L’accroissement d’un niveau d’absentéisme n’est pas inéluctable. Ce n’est pas une fatalité face à laquelle il faut baisser les bras.
Dans une organisation, la résolution de l’absentéisme reste cependant une action de longue haleine qui s’accompagne mal d’un découragement.
Plusieurs points sont essentiels pour réussir une maîtrise de l‘absentéisme. Il s’agit d’être rigoureux dans la méthode de travail. Il convient alors de définir sa conduite projet en y intégrant tous les ingrédients indispensables à une parfaite connaissance du sujet. Chacun des points évoqués ci-après représente à lui seul une condition nécessaire mais pas suffisante. C’est pourquoi l’ensemble doit être traité, articulé et offrir ainsi la meilleure efficience possible au projet.
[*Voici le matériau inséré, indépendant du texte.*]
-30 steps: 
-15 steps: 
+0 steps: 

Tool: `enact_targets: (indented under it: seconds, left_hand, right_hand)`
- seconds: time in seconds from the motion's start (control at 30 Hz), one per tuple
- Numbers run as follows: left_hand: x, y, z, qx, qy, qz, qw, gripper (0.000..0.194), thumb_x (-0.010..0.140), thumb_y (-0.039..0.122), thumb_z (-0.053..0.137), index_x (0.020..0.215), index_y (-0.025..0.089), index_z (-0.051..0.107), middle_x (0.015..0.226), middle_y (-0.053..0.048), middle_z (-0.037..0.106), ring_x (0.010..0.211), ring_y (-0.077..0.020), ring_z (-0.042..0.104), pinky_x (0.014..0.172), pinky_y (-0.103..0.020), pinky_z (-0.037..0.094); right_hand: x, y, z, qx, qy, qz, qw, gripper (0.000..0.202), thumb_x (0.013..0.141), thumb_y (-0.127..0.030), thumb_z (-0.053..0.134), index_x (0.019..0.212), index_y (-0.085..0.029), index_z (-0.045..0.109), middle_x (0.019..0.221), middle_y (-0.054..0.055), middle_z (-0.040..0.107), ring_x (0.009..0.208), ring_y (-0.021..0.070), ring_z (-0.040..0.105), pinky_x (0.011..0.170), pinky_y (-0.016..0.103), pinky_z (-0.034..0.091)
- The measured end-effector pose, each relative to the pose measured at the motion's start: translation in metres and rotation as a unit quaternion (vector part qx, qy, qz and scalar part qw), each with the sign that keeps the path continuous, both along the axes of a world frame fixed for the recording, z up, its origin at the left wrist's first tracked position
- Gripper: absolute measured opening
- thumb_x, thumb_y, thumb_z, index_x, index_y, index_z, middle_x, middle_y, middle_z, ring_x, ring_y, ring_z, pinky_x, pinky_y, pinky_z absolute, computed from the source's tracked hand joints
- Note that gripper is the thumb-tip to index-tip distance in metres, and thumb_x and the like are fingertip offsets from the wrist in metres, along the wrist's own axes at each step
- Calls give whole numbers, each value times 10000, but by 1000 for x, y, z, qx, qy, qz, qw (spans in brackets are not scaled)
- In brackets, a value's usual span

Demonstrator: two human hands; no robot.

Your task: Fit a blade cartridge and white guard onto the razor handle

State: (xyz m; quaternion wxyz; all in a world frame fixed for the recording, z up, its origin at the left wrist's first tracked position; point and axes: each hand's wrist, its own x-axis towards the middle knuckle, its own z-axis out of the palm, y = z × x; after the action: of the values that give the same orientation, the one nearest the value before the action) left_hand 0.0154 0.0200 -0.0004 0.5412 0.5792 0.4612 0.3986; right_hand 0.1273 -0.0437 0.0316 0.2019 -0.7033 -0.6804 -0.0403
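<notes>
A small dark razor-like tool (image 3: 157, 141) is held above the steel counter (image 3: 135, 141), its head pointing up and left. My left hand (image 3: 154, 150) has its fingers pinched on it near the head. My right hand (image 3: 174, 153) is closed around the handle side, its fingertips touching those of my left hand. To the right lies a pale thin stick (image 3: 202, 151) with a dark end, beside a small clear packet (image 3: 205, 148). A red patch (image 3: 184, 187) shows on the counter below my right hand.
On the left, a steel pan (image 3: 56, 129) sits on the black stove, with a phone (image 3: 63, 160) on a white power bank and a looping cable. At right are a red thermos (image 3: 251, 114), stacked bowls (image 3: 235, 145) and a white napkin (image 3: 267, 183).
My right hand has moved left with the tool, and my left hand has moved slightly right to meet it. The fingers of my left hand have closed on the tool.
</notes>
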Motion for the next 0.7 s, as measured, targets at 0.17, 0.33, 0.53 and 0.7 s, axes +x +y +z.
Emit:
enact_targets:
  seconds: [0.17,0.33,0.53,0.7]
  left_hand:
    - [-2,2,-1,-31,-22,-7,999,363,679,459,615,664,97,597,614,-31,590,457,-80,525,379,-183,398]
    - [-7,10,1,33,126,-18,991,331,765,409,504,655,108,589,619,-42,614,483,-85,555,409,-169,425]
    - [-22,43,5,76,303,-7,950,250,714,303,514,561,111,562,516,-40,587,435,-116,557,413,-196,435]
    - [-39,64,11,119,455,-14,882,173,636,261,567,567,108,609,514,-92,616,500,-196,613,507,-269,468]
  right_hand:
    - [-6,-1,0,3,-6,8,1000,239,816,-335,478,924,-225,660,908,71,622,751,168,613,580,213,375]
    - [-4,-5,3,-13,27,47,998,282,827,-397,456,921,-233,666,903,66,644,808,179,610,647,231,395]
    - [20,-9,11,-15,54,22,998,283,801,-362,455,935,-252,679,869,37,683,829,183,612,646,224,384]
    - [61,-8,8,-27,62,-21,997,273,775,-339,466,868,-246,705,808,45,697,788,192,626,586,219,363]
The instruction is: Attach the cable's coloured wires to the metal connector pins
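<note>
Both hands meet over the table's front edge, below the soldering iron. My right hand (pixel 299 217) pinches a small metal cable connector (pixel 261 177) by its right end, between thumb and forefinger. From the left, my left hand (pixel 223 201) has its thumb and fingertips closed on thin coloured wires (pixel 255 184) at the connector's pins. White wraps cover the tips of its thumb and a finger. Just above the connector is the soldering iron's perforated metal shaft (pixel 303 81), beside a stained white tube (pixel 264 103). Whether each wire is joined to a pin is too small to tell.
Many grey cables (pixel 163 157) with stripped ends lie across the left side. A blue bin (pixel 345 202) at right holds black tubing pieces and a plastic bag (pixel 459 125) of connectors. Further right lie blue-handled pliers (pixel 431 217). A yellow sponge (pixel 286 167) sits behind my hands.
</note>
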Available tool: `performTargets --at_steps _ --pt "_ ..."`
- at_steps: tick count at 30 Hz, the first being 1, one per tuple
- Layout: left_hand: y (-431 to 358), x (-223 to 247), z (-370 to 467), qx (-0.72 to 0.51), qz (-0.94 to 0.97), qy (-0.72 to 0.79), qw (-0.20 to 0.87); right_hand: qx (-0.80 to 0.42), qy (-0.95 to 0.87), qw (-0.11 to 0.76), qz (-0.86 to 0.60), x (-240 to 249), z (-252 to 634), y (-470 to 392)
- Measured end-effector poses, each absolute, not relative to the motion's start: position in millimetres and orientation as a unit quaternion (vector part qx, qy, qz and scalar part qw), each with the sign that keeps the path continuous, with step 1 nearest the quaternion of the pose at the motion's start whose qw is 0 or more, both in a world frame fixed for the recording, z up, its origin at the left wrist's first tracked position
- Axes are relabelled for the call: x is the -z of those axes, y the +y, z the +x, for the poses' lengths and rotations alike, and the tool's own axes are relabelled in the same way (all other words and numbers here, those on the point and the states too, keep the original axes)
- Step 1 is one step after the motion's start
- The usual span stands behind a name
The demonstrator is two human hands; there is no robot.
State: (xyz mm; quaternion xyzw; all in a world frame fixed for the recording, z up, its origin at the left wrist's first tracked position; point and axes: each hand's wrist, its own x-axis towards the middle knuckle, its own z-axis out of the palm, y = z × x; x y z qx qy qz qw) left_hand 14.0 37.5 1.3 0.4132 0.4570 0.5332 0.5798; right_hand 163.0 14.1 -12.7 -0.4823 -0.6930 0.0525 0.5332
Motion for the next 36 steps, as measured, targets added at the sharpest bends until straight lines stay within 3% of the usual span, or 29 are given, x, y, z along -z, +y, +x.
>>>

- Mobiliser les acteurs, en installant un comité de pilotage et en confiant la mission à un chef de projet. La mobilisation des acteurs s’accompagne aussi d’une campagne de communication et d’une forte implication des managers.
- Réaliser un diagnostic complet de la situation qui repose sur deux grandes dimensions : une analyse de données chiffrées et une interrogation sur le rôle de l’organisation du travail dans la survenue de l’absentéisme.
- Élaborer un plan d’actions décliné à court moyen et long terme. Il porte sur l’amélioration des conditions de travail, la gestion de l’absentéisme, les impacts financiers d’incitation à l’assiduité à appliquer.
Dans votre question vous faites référence à la « poursuite de la détérioration malgré les contrôles ». Cette observation de votre part amène à aborder la question du contrôle comme outil au service de la maîtrise de l’absentéisme.
Soyons clairs, nous savons aujourd’hui parfaitement que les contrôles médicaux ou administratifs diligentés n’ont pas d’impacts sur le taux d’absentéisme. Pour autant faut-il s’en exempter ? Notre réponse sera non pour deux raisons, l’équité dans les équipes de travail et le rapport entre droits et devoirs de chacun.
Votre question met en relation un problème : « la détérioration du niveau d’absentéisme » et la réponse supposée à ce problème : « les contrôles ». Évoquer cette relation est compréhensible car la sphère médiatique et les informations commerciales des prestataires relaient régulièrement et avec force cette idée. Cette dernière cependant ne résiste guère aux diagnostics et études menés sur le terrain. Si l’absence abusive, celle précisément que les contrôles cherchent à réduire, a bien une réalité, cette dernière est souvent d’amplitude marginale. Selon nos observations, les abus concernant toujours moins de 5% des arrêts. Autrement ils existent, oui, mais ils sont le plus souvent rares et la vraie question de l’absentéisme se trouve ailleurs. Le premier enjeu de la prévention est donc de comprendre où. Dans un tel cas, la démarche consiste alors à analyser les déterminants de l’absence, ce qui suppose de mener un diagnostic détaillé.